PROVIDED MATERIAL ->
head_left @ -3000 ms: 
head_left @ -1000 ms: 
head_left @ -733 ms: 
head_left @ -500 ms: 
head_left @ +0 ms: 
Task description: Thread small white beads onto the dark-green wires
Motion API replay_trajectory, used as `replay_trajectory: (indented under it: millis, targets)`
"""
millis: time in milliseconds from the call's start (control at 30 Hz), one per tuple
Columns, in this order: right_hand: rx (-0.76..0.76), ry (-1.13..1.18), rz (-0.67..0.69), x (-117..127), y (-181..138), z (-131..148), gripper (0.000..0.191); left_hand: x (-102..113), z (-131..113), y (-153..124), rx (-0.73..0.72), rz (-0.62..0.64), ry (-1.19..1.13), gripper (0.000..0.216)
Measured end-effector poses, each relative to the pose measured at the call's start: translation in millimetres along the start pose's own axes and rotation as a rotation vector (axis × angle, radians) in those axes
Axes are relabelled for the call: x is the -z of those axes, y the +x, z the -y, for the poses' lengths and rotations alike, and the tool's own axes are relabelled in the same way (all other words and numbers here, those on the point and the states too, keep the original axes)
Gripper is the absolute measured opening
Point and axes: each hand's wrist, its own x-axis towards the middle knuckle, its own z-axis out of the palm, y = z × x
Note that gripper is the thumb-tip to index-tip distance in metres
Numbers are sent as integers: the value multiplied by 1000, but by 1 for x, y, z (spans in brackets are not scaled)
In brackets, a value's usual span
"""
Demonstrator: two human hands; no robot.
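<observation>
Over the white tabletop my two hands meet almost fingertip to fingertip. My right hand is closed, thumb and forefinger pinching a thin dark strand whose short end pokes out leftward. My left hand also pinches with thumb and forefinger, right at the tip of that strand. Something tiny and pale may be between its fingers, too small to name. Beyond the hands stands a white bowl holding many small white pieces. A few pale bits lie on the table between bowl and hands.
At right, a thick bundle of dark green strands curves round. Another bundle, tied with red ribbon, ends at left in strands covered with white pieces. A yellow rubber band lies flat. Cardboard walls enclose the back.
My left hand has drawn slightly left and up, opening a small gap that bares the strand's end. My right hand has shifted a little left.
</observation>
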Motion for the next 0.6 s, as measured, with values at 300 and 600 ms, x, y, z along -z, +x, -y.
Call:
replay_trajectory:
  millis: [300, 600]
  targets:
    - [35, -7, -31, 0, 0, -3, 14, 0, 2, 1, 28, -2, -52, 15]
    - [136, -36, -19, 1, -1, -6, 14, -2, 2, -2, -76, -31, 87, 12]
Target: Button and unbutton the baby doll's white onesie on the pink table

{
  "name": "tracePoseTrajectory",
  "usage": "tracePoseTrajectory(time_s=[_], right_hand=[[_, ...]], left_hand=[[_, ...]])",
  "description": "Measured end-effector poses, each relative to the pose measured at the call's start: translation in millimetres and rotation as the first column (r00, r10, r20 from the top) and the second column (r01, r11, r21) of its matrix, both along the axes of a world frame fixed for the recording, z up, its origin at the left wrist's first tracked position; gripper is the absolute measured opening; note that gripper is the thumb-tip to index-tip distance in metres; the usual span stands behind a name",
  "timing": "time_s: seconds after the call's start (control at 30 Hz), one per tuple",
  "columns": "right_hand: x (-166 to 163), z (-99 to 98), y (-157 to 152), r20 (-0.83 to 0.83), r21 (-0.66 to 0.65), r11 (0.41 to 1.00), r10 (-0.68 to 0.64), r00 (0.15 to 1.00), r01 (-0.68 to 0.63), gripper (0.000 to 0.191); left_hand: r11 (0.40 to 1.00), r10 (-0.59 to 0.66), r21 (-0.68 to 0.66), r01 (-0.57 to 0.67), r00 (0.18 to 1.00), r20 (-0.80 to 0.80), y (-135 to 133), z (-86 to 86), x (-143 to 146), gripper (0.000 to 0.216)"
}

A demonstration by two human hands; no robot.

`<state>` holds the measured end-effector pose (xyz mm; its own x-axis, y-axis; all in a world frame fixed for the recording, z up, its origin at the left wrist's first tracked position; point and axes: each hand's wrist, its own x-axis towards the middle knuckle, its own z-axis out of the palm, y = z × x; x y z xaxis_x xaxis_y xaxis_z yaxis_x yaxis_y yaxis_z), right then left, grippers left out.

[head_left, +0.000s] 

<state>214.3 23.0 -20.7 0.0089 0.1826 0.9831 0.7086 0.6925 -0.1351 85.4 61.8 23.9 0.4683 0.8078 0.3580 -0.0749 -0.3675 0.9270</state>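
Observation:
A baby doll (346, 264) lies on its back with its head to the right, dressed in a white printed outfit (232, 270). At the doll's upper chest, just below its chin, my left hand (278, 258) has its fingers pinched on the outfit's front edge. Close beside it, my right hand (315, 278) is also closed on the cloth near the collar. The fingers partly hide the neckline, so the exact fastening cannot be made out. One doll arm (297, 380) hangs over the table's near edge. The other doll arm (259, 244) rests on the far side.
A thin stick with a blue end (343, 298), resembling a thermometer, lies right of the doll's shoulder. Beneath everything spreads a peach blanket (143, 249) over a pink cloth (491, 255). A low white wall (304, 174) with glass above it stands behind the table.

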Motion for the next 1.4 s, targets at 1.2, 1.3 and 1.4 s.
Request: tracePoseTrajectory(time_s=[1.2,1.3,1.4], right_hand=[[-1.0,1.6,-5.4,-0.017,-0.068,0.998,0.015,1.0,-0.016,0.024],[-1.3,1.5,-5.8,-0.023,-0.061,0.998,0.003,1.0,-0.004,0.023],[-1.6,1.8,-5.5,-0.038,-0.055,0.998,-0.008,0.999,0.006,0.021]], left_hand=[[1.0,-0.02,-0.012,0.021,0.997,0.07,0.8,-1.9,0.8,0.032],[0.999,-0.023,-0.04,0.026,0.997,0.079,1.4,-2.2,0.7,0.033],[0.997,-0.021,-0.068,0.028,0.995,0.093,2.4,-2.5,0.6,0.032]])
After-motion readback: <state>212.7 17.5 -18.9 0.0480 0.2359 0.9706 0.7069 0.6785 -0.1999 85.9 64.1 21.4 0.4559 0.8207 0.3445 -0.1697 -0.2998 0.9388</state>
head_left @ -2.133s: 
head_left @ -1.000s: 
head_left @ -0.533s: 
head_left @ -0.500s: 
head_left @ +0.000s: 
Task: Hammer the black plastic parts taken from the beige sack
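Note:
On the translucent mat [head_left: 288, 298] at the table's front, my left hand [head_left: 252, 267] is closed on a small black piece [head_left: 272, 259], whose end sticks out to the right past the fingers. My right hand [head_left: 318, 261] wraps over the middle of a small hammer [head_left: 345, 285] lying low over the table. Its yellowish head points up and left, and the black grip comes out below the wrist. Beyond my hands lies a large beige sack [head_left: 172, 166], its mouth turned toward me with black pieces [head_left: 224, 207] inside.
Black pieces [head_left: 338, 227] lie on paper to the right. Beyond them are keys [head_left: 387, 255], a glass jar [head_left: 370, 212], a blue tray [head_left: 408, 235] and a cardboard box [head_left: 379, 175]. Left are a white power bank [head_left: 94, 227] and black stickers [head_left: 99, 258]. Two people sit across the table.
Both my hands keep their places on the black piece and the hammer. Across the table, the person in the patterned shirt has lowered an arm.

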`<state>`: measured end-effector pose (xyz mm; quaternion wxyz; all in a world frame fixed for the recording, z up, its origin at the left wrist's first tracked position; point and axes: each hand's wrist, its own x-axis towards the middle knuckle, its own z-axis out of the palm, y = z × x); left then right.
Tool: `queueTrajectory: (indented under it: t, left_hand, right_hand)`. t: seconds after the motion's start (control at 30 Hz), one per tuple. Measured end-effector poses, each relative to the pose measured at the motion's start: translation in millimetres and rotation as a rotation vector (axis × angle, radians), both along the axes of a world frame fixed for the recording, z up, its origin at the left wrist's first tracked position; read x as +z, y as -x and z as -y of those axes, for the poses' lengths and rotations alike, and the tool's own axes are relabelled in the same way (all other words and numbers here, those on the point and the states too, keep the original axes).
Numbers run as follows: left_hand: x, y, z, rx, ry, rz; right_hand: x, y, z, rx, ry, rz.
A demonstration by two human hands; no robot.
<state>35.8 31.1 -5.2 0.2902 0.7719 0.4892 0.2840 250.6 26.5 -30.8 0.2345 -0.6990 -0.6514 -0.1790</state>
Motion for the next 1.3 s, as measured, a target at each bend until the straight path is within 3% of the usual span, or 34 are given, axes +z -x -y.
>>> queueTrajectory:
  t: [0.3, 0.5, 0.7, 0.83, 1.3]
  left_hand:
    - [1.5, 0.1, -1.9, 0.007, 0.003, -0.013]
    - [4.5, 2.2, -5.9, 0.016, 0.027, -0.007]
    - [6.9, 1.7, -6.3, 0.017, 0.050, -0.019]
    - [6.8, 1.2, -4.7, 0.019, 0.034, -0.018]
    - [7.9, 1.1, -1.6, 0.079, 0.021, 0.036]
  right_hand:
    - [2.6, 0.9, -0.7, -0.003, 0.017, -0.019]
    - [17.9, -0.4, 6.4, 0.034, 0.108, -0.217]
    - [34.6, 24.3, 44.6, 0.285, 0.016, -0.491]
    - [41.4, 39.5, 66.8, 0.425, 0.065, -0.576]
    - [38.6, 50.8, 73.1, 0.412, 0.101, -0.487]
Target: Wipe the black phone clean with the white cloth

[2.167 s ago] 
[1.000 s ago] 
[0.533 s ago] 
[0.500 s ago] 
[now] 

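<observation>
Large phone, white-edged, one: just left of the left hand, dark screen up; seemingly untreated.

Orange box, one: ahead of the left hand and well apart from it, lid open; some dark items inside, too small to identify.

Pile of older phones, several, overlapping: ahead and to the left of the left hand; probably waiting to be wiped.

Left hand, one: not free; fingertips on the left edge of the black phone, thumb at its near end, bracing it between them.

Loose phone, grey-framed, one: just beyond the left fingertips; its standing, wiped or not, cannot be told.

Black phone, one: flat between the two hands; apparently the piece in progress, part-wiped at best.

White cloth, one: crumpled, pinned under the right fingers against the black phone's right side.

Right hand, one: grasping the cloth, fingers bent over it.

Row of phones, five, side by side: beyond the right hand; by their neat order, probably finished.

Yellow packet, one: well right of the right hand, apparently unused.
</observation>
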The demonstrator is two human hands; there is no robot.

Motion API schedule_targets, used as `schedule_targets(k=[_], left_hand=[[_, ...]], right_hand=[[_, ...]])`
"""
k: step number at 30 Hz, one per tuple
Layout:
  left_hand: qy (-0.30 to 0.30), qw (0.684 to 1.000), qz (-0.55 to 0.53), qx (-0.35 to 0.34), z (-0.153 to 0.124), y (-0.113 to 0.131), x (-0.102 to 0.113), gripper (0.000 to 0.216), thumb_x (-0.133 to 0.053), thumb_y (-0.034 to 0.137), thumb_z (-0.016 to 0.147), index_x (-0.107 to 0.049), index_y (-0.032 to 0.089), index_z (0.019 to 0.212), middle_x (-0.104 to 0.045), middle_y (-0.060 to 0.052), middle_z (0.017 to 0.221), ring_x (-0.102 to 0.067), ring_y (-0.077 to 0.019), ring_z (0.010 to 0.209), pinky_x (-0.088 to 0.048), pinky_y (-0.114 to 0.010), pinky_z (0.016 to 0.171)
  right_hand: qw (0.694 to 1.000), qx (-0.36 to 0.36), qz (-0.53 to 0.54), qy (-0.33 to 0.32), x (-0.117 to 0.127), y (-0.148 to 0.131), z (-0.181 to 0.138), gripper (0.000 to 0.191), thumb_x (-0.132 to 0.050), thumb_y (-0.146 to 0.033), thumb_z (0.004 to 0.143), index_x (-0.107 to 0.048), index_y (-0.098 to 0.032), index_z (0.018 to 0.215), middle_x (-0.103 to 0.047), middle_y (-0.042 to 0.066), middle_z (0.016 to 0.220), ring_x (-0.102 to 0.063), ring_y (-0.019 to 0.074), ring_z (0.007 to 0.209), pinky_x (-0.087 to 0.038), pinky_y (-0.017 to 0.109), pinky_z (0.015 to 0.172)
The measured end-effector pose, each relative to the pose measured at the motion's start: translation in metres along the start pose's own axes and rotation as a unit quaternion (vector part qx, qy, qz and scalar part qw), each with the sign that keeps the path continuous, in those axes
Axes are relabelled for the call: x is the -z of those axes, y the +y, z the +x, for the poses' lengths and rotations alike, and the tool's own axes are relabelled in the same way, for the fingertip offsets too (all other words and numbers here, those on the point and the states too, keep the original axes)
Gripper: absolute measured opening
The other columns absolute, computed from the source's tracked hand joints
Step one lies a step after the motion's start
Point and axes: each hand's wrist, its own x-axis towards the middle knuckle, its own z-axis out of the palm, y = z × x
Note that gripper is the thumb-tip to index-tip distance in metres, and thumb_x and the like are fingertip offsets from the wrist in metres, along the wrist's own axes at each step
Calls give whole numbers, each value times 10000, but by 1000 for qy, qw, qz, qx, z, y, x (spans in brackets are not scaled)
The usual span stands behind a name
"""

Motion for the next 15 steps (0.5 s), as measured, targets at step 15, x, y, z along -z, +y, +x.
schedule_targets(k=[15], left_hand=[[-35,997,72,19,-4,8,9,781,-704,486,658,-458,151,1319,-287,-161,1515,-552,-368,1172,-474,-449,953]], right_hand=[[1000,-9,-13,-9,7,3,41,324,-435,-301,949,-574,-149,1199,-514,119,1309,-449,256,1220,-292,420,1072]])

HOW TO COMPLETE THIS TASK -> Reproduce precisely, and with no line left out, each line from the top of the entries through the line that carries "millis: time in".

ANSWER AREA ->
head_left @ -3000 ms: 
head_left @ -1000 ms: 
head_left @ -733 ms: 
head_left @ -500 ms: 
head_left @ +0 ms: 
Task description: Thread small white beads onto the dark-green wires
Motion API replay_trajectory, used as `replay_trajectory: (indented under it: millis, targets)`
"""
millis: time in milliseconds from the call's start (control at 30 Hz), one per tuple

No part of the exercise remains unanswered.